As a rule she is lying on the sofa or in a lounge-chair reading. Seeing me, she raises her head languidly, sits up, and shakes hands.
"You are always lying down," I say, after pausing and taking breath. "That's not good for you. You ought to occupy yourself with something."
"What?"
"I say you ought to occupy yourself in some way."
"With what? A woman can be nothing but a simple workwoman or an actress."

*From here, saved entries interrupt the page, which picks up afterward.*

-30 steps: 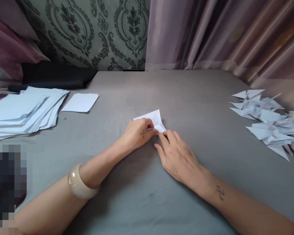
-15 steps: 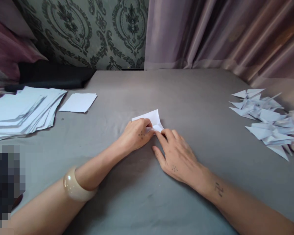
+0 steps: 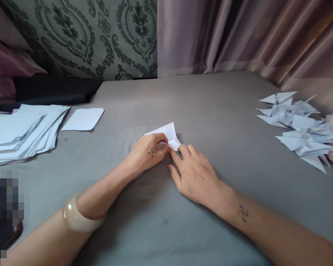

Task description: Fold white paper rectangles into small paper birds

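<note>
A small white sheet of paper (image 3: 168,130), partly folded, lies on the grey cloth in the middle, its near edge hidden under my fingers. My left hand (image 3: 149,149) pinches this near edge between thumb and index finger. From the right, my right hand (image 3: 195,171) rests on the paper's near right corner. Its fingertips press there, index close to the left thumb, while the right thumb is spread apart on the cloth. A wide pale bangle (image 3: 81,218) sits round my left forearm.
At the left stand a large stack of white paper (image 3: 24,129) and a smaller pile of square sheets (image 3: 83,119). Behind them lies a folded black cloth (image 3: 55,88). Several folded paper pieces (image 3: 302,129) with pointed ends are heaped at the right, near the curtain (image 3: 238,37).
The whole view has shifted and tilted slightly. Both hands keep almost the same place on the paper; no clear change in the fold shows.
</note>
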A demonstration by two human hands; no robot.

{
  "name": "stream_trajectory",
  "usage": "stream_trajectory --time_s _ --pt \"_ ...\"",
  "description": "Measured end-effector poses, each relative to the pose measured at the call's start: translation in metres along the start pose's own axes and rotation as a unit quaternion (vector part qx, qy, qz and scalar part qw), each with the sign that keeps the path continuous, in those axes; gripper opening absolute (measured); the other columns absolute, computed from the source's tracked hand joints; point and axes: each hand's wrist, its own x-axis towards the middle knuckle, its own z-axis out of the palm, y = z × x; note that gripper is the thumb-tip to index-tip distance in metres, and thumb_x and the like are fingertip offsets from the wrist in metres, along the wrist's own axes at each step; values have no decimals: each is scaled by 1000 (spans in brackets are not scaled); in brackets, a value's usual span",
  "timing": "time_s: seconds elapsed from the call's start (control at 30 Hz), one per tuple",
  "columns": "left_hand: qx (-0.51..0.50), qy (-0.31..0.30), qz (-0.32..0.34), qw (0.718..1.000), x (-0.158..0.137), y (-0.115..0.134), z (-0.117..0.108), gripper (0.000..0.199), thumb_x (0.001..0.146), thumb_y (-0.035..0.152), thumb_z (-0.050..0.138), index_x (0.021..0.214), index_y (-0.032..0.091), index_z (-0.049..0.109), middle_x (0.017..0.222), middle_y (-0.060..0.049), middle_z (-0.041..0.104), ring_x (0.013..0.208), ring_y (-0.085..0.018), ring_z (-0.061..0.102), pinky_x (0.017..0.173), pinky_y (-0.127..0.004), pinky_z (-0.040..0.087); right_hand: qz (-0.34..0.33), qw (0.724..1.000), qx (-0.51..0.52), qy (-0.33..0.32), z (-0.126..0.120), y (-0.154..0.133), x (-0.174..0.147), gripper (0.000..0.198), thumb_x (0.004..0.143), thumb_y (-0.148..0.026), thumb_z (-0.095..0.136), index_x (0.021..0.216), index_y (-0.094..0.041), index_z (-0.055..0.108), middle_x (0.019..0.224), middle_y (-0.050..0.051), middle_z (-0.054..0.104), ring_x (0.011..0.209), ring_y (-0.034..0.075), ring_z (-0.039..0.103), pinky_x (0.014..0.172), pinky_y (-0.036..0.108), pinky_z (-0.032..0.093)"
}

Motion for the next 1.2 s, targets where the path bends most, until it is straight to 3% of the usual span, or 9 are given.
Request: stream_trajectory --time_s 0.2,0.33,0.43,0.53,0.63,0.73,0.87,1.07,1.2 --pt "-26 -4 24 999 -5 -2 -5 18 78 21 51 84 18 67 71 0 65 61 -13 53 58 -24 36 -1 1000 -12 8 -2 1 -1 27 93 -25 45 107 -11 63 94 12 59 87 24 52 69 36 43" --pt "-16 -15 52 998 -9 -4 -5 17 76 19 54 86 18 67 77 -1 66 65 -14 55 60 -25 38 14 1000 13 21 -2 9 0 23 93 -16 42 86 -15 63 92 10 62 85 21 54 66 33 40" --pt "-29 15 92 995 -10 -10 0 16 79 17 52 86 18 67 84 -2 67 70 -14 57 65 -25 41 38 995 48 81 -2 20 4 13 92 -24 53 94 -16 62 98 8 64 92 22 54 71 32 41" --pt "-91 62 173 979 -8 -19 8 17 84 13 49 86 18 65 91 -2 67 80 -14 61 74 -25 45 15 987 69 145 1 31 10 27 85 -26 64 110 -16 59 112 8 63 104 24 51 85 34 39" --pt "-104 84 236 962 -2 -28 15 18 88 12 48 87 18 65 101 -4 68 92 -14 62 85 -26 47 -24 984 44 168 6 36 14 11 86 -18 60 97 -19 62 112 6 64 106 23 49 92 36 34" --pt "-39 114 274 954 1 -34 18 16 89 14 51 87 18 66 116 -8 63 104 -18 58 94 -33 44 -55 986 -19 156 9 35 15 12 88 -13 53 84 -18 63 103 6 66 100 22 49 93 38 31" --pt "40 149 233 960 -6 -35 15 16 84 20 64 99 20 67 116 -10 60 105 -23 52 93 -38 44 -53 989 -79 110 7 26 14 20 86 -5 47 88 -16 64 88 7 64 88 22 47 85 37 31" --pt "103 74 208 970 -28 -31 10 20 94 24 50 101 18 67 104 -8 67 96 -22 57 84 -36 43 -58 995 -66 55 0 22 15 32 85 -1 45 101 -18 68 97 8 63 91 23 48 79 36 32" --pt "111 66 204 970 -37 -33 11 28 97 24 43 105 16 68 105 -9 66 94 -22 59 84 -35 45 -53 998 -27 32 -4 25 15 27 88 -9 50 103 -19 69 100 8 63 95 22 50 80 35 34"
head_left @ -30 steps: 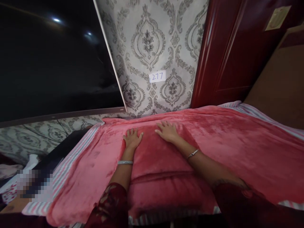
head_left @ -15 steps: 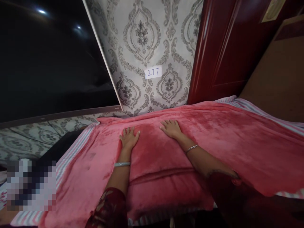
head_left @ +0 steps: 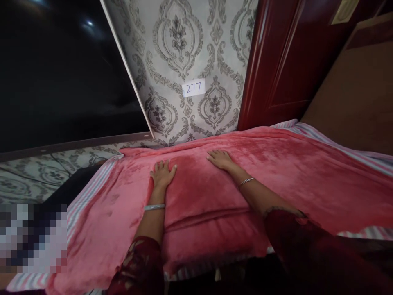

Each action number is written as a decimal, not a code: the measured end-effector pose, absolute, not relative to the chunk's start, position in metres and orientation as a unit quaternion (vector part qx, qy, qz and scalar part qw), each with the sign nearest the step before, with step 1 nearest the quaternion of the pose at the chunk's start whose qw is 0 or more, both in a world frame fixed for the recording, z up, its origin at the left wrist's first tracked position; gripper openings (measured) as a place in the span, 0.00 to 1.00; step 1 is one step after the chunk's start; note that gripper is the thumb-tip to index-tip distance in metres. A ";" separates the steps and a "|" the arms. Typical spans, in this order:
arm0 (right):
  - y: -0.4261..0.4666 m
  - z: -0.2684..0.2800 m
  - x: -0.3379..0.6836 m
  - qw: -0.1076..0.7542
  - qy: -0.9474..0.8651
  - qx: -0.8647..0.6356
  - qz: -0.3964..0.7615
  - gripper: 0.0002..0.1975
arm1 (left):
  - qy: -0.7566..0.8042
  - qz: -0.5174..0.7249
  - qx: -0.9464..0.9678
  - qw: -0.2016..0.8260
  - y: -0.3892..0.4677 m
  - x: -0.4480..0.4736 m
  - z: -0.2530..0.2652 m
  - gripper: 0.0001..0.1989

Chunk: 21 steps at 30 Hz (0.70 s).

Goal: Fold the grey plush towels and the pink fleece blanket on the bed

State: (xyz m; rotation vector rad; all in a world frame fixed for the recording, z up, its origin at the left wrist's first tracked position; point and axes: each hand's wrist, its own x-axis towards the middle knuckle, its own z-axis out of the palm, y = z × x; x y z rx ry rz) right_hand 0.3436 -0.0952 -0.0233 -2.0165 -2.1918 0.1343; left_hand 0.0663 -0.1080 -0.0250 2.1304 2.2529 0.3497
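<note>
A rose-red plush blanket [head_left: 310, 180] with a striped border is spread over the surface in front of me. In its middle lies a folded piece of the same plush [head_left: 199, 188], its layered edge facing me; I cannot tell whether it is separate from the blanket. My left hand [head_left: 162, 174] rests flat, fingers spread, on the left far corner of the folded piece. Flat near the opposite far corner lies my right hand [head_left: 219, 158], fingers extended and slightly apart. Neither hand grips the fabric.
A large dark television screen [head_left: 67, 78] stands at the back left. Patterned wallpaper [head_left: 178, 41] with a paper label [head_left: 193, 87] reading 277 is behind. A dark red door [head_left: 282, 61] and a brown cardboard panel [head_left: 353, 90] rise at the right. A blurred patch covers the lower left.
The view has shifted slightly, so the scene sits a little higher and further left. Both hands stay flat on the plush, with the right hand's fingers somewhat closer together.
</note>
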 end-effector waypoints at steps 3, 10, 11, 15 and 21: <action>-0.124 -0.022 0.352 0.084 -0.747 -0.659 0.032 0.32 | 0.720 0.115 0.684 0.013 -0.107 0.067 -0.025 0.35; -0.189 -0.056 0.376 0.109 -0.786 -0.608 0.004 0.31 | 0.720 0.120 0.684 0.011 -0.106 0.069 -0.027 0.36; -0.191 -0.059 0.379 0.115 -0.785 -0.609 0.007 0.31 | 0.719 0.121 0.685 0.011 -0.106 0.069 -0.027 0.36; -0.188 -0.061 0.380 0.126 -0.779 -0.614 0.016 0.30 | 0.716 0.117 0.688 0.032 -0.106 0.067 -0.021 0.37; -0.189 -0.058 0.378 0.125 -0.781 -0.612 0.006 0.31 | 0.711 0.095 0.694 0.066 -0.122 0.060 0.011 0.37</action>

"Well, if you can't be a workwoman, be an actress."
She says nothing.
"You ought to get married," I say, half in jest.
"There is no one to marry. There's no reason to, either."
"You can't live like this."
"Without a husband? Much that matters; I could have as many men as I like if I wanted to."
"That's ugly, Katya."
"What is ugly?"
"Why, what you have just said."
Noticing that I am hurt and wishing to efface the disagreeable impression, Katya says:
"Let us go; come this way."
She takes me into a very snug little room, and says, pointing to the writing-table:
"Look . . . I have got that ready for you. You shall work here. Come here every day and bring your work with you. They only hinder you there at home. Will you work here? Will you like to?"
Not to wound her by refusing, I answer that I will work here, and that I like the room very much. Then we both sit down in the snug little room and begin talking.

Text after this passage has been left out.